# Provided material:
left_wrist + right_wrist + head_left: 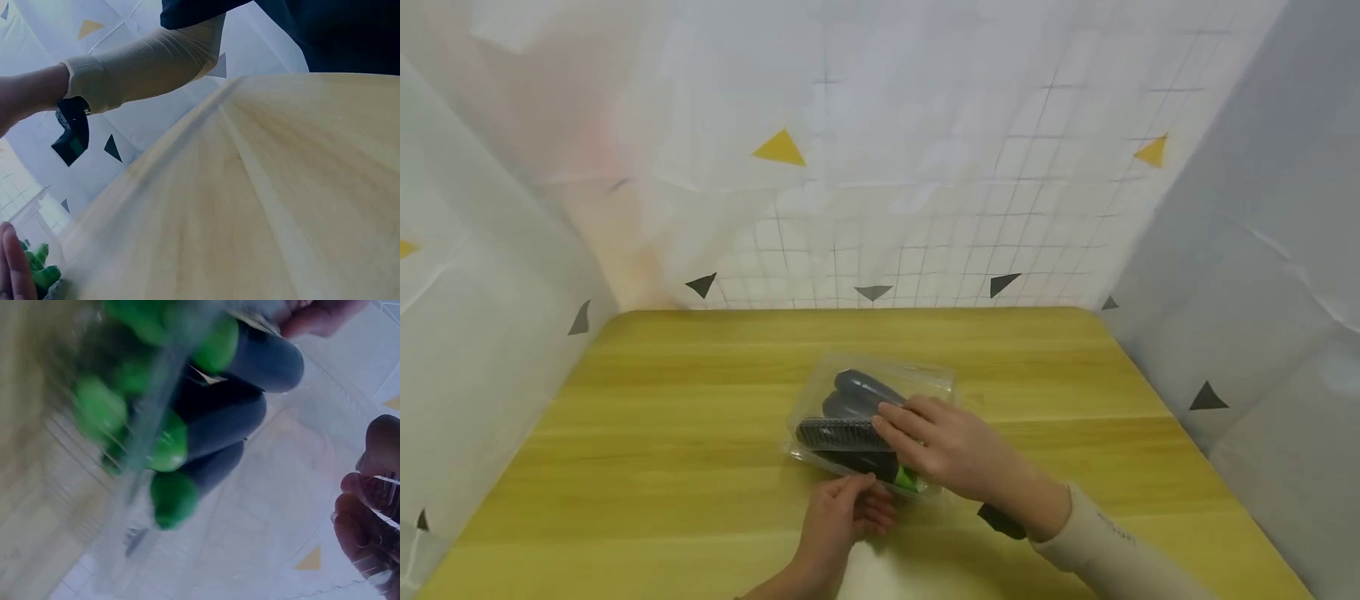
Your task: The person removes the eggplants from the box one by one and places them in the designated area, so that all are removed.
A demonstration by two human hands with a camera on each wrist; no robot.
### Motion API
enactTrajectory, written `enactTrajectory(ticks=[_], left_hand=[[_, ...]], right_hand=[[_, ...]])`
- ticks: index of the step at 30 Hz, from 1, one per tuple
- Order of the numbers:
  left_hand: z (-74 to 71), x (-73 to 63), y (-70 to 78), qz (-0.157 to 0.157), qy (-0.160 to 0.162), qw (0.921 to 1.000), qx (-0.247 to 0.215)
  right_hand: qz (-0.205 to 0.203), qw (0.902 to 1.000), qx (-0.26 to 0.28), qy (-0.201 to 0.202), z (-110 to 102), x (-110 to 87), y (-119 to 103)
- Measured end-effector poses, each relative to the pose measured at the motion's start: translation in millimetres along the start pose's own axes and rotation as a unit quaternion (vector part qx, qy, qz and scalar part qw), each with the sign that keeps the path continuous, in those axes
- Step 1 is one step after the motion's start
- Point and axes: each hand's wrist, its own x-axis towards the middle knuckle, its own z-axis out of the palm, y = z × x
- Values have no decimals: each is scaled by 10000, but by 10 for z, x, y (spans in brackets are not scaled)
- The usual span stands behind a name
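A clear plastic clamshell box lies near the middle of the table, with several dark purple eggplants inside. Their green caps point towards the near right side, and they show large in the right wrist view. Over the box, the lid stands partly raised, with its ridged edge crossing the eggplants. My right hand grips the lid with bent fingers from the right. At the near edge of the box, my left hand pinches the rim between thumb and forefinger, its other fingers loosely curled below.
The wooden table stretches out on both sides of the box. Pale sheets with yellow and black triangles form a back wall and side walls. A dark device is strapped to the right wrist.
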Motion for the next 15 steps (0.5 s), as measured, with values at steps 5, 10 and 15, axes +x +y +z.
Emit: enactTrajectory(ticks=[5,10,15], left_hand=[[-10,-12,20,-69,-7,9999,-124],[11,-1,15,-71,-110,9994,-310],[20,0,-3,-24,-254,9986,-457]], right_hand=[[160,9993,328,119,44,-35,21],[358,9973,545,330,69,-38,92],[297,9955,635,630,79,31,196]])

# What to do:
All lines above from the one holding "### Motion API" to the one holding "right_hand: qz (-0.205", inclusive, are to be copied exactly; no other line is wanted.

# Answer section:
### Motion API
enactTrajectory, written `enactTrajectory(ticks=[_], left_hand=[[_, ...]], right_hand=[[_, ...]])`
- ticks: index of the step at 30 Hz, from 1, one per tuple
- Order of the numbers:
  left_hand: z (-74 to 71), x (-73 to 63), y (-70 to 78), qz (-0.157 to 0.157), qy (-0.160 to 0.162), qw (0.921 to 1.000), qx (-0.247 to 0.215)
  right_hand: qz (-0.205 to 0.203), qw (0.902 to 1.000), qx (-0.26 to 0.28), qy (-0.201 to 0.202), z (-110 to 102), x (-110 to 87), y (-119 to 103)

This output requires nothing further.